**WHAT YOU HAVE TO DO**
Starting with the line that has "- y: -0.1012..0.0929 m" in the records below and ending with the line that has "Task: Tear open", output those lines exactly and nothing more; omit the pictures.

(LISTED ENTRIES begins)

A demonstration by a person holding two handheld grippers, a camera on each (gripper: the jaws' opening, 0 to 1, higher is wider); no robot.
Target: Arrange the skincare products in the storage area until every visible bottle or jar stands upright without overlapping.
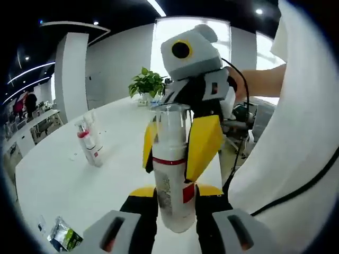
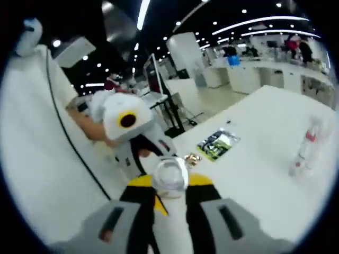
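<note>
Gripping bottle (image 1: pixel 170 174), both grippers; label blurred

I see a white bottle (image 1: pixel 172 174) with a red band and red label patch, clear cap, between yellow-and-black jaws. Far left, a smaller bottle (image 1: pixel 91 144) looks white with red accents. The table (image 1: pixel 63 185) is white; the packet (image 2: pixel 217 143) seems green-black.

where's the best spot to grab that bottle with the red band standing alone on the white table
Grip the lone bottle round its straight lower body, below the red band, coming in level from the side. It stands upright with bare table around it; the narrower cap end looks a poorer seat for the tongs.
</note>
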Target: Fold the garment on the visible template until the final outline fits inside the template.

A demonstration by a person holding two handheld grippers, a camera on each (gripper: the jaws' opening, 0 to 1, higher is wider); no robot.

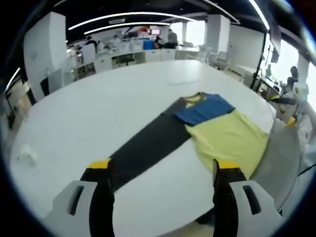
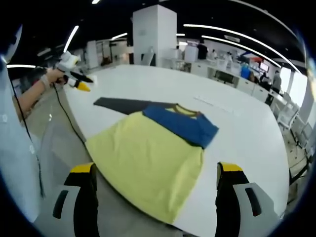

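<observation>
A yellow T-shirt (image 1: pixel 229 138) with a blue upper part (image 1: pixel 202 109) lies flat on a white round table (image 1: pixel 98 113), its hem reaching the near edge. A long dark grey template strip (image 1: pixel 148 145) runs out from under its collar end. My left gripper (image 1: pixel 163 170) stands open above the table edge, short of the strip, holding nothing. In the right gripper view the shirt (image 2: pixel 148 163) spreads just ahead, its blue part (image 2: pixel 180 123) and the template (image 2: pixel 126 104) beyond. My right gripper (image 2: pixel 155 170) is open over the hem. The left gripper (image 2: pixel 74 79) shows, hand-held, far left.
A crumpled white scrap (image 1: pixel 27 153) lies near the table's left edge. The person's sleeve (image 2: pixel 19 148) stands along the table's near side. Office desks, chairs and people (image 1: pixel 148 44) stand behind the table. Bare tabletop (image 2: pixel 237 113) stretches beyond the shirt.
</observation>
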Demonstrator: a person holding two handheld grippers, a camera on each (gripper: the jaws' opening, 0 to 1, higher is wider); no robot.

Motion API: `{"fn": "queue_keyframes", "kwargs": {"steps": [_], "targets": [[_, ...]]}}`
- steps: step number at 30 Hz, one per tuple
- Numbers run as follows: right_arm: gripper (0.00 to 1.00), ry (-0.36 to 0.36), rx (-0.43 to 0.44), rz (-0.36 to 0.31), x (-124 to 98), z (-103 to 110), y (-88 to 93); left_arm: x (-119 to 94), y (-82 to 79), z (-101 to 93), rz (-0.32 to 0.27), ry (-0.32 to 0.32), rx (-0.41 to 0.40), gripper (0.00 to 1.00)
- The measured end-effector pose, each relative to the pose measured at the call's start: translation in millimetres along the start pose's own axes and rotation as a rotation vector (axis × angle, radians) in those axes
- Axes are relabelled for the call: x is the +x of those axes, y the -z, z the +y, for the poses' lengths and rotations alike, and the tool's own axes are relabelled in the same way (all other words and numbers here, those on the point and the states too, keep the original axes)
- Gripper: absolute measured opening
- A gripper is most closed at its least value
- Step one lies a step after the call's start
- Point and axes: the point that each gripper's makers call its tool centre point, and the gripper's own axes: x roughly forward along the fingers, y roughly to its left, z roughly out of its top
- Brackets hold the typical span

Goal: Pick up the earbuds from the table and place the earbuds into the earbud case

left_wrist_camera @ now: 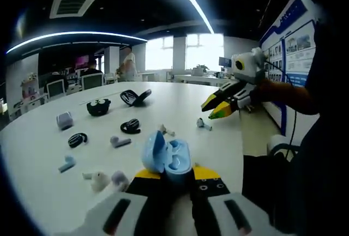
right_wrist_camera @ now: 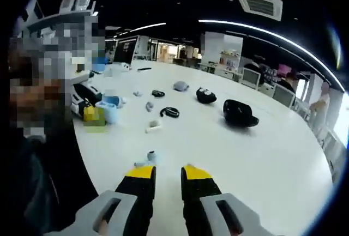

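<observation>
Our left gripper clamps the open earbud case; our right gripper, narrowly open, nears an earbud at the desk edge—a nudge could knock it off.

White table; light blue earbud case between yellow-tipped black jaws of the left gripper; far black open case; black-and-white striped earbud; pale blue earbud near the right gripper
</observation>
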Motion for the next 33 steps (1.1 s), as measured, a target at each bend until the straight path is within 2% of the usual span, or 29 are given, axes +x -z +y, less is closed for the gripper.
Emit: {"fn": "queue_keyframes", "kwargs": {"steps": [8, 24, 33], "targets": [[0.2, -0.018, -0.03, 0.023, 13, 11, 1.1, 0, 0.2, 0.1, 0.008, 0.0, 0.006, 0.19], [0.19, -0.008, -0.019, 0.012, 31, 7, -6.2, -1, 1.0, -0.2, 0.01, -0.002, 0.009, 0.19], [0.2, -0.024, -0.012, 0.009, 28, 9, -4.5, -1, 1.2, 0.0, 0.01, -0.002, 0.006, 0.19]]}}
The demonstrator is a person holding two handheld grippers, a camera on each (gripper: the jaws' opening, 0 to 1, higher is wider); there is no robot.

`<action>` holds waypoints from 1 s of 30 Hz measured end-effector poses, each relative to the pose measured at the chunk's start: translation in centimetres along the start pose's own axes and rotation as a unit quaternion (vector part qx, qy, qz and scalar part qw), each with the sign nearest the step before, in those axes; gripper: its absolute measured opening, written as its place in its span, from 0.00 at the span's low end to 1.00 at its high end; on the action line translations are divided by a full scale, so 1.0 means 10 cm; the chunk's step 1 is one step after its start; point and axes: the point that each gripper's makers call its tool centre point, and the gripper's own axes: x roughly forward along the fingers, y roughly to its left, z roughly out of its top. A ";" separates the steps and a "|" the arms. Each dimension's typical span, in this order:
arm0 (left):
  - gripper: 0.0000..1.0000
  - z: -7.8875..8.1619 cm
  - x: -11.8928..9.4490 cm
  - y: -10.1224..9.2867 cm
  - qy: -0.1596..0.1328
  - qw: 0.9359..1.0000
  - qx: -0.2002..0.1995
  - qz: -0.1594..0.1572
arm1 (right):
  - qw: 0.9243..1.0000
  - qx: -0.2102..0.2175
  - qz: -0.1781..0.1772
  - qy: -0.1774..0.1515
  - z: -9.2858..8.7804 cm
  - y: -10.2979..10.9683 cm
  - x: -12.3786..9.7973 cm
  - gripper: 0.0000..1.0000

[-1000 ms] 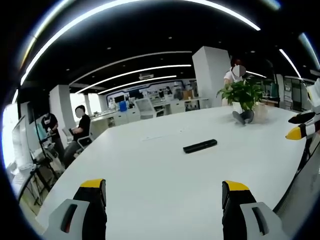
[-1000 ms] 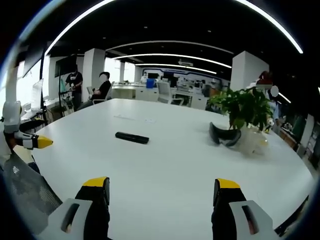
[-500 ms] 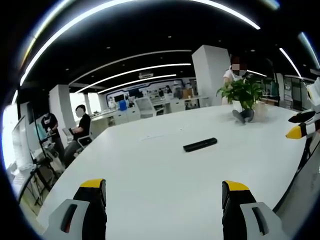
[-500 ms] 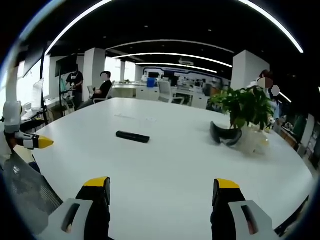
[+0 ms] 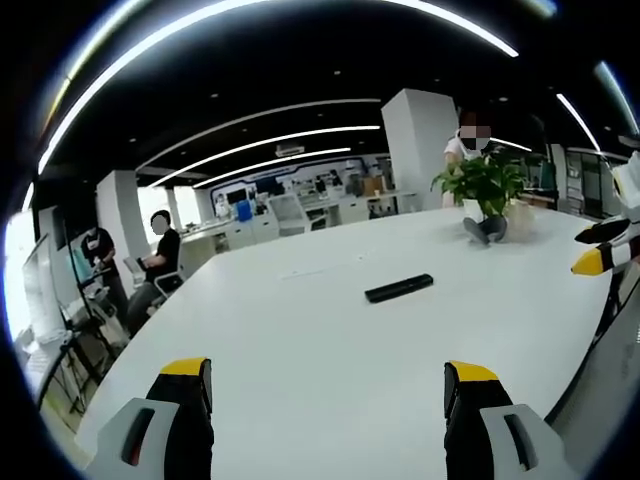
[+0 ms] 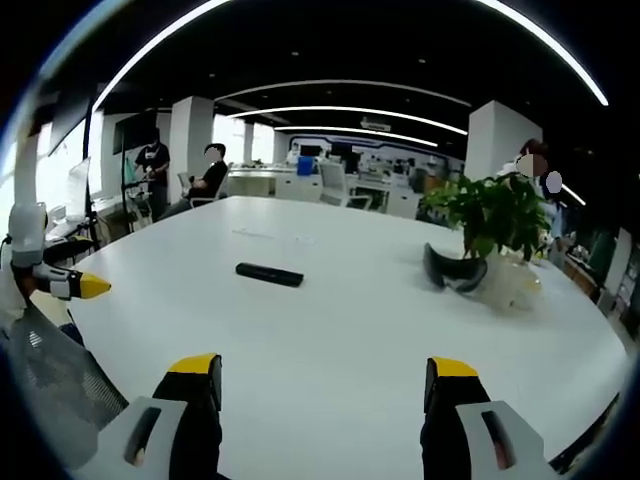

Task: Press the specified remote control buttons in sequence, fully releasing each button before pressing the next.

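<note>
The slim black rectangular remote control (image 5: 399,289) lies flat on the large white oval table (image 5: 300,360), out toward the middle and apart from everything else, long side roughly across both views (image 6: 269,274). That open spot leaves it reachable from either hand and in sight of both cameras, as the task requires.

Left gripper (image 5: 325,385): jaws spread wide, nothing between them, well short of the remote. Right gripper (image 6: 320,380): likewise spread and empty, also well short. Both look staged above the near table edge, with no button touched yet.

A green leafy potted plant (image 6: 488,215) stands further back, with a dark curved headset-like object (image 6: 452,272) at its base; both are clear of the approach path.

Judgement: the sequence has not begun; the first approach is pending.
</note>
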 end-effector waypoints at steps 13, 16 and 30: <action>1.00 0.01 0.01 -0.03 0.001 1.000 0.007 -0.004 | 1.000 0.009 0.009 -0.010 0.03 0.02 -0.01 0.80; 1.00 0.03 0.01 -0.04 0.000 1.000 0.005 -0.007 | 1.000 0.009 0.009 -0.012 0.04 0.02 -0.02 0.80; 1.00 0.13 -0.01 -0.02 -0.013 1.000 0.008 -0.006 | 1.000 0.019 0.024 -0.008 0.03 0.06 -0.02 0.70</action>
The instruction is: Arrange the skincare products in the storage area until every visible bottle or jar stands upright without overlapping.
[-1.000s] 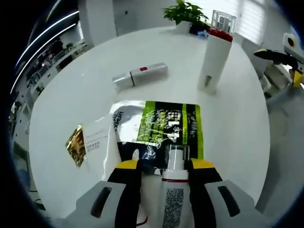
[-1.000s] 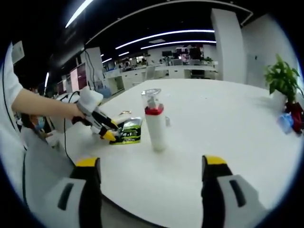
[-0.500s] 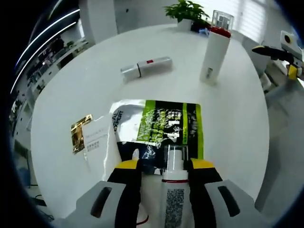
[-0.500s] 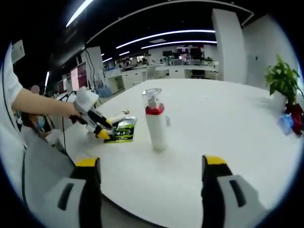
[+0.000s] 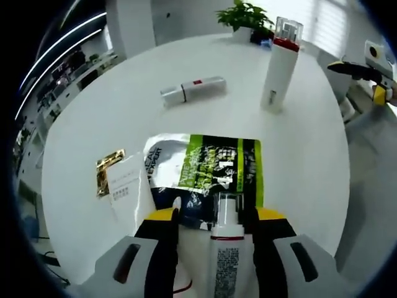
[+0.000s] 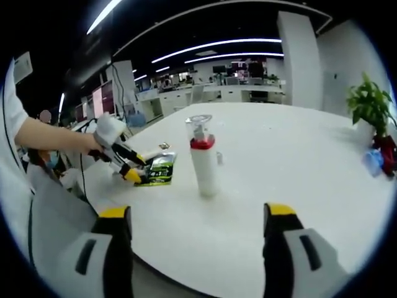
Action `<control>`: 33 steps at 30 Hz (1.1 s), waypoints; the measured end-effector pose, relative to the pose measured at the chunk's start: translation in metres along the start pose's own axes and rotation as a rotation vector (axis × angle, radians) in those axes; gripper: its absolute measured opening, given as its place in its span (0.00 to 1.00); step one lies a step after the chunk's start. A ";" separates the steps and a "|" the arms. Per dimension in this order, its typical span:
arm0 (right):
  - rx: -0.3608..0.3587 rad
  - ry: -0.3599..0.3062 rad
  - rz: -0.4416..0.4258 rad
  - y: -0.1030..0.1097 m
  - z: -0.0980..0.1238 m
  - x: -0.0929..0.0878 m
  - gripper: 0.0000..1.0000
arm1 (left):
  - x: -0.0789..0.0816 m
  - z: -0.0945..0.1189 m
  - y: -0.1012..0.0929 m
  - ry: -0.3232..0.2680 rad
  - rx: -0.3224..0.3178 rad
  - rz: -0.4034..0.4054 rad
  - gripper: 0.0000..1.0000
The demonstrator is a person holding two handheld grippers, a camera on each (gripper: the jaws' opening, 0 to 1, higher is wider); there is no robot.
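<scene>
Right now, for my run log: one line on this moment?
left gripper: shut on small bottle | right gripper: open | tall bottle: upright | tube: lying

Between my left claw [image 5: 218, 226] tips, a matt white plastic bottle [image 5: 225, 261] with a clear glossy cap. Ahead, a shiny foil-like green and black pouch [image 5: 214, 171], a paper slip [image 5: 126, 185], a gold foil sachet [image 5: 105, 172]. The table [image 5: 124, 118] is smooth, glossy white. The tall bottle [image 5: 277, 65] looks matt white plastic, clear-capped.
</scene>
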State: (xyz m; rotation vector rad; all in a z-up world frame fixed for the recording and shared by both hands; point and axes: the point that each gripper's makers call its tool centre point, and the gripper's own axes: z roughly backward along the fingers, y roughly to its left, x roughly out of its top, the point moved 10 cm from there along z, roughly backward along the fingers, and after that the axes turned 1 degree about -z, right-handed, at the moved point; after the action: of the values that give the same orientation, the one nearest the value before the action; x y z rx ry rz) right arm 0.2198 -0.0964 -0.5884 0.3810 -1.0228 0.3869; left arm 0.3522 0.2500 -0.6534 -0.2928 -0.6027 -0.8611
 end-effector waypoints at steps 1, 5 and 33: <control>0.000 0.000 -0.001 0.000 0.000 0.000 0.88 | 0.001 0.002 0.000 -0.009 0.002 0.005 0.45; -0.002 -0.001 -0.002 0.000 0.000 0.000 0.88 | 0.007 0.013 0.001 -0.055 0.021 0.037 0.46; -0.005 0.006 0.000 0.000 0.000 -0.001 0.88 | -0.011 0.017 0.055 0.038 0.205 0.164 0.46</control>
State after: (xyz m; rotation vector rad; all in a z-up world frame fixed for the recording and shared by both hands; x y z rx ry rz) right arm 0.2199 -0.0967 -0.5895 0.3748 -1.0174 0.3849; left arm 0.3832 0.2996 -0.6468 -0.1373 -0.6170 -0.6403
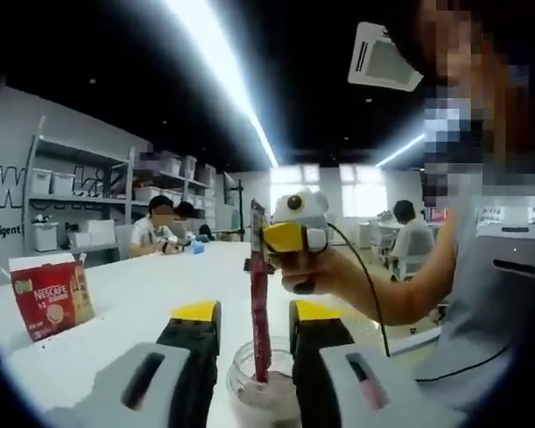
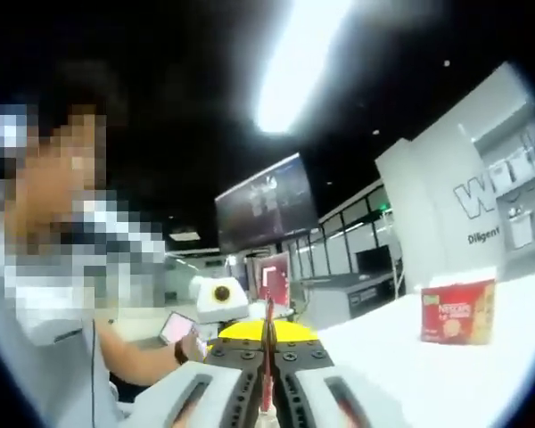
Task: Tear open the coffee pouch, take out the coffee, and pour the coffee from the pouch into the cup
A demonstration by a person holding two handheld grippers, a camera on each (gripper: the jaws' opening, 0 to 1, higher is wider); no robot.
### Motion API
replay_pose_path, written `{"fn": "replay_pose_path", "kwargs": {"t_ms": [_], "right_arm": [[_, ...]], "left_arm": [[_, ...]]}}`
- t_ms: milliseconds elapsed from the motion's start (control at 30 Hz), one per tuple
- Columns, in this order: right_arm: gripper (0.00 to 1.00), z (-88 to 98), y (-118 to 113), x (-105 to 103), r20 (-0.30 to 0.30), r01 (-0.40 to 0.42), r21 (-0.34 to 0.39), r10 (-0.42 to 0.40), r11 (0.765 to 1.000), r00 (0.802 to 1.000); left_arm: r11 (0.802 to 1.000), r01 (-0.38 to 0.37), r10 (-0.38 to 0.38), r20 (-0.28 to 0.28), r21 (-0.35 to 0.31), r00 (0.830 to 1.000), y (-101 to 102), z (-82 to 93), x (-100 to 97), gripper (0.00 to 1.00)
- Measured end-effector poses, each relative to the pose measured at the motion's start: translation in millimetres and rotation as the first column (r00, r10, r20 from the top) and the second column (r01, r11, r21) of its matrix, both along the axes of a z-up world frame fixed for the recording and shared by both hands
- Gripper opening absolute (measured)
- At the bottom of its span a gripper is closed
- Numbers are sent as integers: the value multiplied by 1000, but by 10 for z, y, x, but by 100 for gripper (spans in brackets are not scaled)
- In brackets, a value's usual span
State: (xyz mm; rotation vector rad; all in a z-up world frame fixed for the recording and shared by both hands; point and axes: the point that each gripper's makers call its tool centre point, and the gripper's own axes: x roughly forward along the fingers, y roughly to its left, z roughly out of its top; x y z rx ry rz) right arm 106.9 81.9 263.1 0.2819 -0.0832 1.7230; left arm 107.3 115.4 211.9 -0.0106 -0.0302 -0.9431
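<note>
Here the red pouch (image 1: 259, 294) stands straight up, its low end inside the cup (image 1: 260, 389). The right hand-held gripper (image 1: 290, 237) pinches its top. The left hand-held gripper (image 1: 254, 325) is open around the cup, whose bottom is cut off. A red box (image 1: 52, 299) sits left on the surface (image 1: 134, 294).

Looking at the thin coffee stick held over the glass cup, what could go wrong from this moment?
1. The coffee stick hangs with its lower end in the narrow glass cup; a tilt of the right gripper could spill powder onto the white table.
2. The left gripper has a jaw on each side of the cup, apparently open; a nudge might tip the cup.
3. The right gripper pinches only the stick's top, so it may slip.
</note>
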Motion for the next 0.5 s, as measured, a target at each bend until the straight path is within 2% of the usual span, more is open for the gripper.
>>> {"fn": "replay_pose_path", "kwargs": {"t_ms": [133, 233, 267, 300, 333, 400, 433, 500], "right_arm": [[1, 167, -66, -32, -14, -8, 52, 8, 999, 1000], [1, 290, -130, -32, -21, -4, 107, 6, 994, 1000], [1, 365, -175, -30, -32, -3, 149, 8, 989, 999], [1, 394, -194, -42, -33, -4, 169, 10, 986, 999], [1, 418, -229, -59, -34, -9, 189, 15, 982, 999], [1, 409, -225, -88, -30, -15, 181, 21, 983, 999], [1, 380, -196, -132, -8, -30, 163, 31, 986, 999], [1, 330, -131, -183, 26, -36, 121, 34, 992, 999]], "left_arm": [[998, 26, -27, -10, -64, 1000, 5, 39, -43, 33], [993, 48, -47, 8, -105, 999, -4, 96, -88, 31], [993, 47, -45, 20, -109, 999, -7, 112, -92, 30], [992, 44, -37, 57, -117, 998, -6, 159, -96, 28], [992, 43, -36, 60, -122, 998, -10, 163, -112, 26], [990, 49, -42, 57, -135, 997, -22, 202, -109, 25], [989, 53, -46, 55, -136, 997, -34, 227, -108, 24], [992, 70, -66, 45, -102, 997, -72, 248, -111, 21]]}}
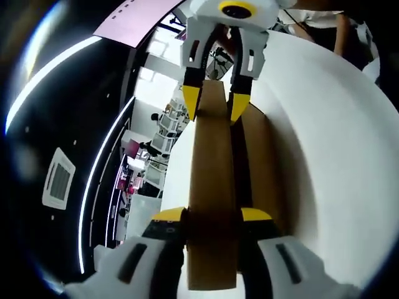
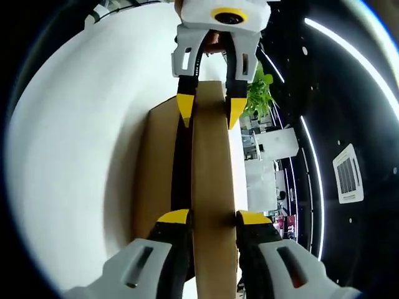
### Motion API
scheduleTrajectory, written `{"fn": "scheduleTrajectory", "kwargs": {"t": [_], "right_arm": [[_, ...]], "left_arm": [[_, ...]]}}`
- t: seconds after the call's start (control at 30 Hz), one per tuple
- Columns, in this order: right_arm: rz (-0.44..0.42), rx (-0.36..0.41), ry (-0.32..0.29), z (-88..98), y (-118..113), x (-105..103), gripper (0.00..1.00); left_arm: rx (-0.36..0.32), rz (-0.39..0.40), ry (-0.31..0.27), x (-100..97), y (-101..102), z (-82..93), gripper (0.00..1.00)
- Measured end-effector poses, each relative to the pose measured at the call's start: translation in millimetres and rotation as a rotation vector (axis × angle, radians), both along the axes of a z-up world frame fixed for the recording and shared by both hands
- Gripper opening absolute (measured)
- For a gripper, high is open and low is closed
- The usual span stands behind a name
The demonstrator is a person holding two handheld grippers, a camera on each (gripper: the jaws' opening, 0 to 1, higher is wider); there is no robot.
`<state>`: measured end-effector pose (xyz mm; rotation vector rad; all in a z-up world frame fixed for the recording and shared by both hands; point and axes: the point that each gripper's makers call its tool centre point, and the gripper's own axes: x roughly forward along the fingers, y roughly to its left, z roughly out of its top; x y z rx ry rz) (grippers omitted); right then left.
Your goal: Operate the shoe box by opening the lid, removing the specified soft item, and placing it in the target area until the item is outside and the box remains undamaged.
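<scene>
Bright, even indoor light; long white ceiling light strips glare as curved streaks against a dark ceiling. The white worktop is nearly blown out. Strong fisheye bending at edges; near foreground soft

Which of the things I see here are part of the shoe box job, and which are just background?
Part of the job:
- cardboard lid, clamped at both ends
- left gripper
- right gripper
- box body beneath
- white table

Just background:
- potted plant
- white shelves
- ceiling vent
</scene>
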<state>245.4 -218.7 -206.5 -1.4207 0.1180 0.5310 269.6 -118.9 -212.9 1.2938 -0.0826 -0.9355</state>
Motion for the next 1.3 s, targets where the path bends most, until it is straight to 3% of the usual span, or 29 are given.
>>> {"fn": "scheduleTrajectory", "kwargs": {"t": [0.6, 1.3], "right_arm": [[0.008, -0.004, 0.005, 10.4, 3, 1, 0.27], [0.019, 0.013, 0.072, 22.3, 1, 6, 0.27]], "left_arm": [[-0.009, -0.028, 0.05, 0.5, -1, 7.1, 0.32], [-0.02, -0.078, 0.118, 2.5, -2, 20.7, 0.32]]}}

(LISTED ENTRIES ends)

**RESPONSE AREA**
  - y: -0.1012..0.0929 m
  - ry: -0.3232..0.2680 rad
  - rx: -0.3224..0.3178 rad
  - rz: -0.4034..0.4054 rad
  - gripper: 0.0000..1.0000
The demonstrator is a person holding two handheld grippers, a camera on each (gripper: the jaws' opening, 0 to 1, higher is wider); there is no robot.
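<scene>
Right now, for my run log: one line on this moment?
left gripper: shut on small bottle | right gripper: open | tall bottle: upright | tube: lying

Between my left claw [image 5: 218, 226] tips, a matt white plastic bottle [image 5: 225, 261] with a clear glossy cap. Ahead, a shiny foil-like green and black pouch [image 5: 214, 171], a paper slip [image 5: 126, 185], a gold foil sachet [image 5: 105, 172]. The table [image 5: 124, 118] is smooth, glossy white. The tall bottle [image 5: 277, 65] looks matt white plastic, clear-capped.
</scene>
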State: (xyz m; rotation vector rad; all in a z-up world frame fixed for the recording and shared by both hands; point and axes: the point that each gripper's makers call its tool centre point, and the gripper's own axes: z roughly backward along the fingers, y roughly to its left, x roughly out of its top, the point moved 10 cm from there along z, roughly backward along the fingers, and after that the axes turned 1 degree about -z, right-handed, at the moved point; after the action: of the values that give the same orientation, the one nearest the value before the action; x y z rx ry rz) right arm 0.2198 -0.0964 -0.5884 0.3810 -1.0228 0.3869; left arm 0.3522 0.2500 -0.6534 -0.2928 -0.6027 -0.8611
 end-effector waypoints at steps 1, 5 and 33: <control>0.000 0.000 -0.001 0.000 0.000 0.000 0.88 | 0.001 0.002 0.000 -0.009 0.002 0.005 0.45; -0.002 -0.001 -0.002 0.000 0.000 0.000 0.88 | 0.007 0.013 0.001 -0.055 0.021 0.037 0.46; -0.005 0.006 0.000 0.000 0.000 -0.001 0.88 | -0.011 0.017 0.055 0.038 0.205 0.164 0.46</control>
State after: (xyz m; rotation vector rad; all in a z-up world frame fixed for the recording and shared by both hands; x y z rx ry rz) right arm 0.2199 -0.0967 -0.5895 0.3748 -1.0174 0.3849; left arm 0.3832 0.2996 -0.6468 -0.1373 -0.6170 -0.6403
Task: Tear open the coffee pouch, take out the coffee, and pour the coffee from the pouch into the cup

The exercise has been fully answered.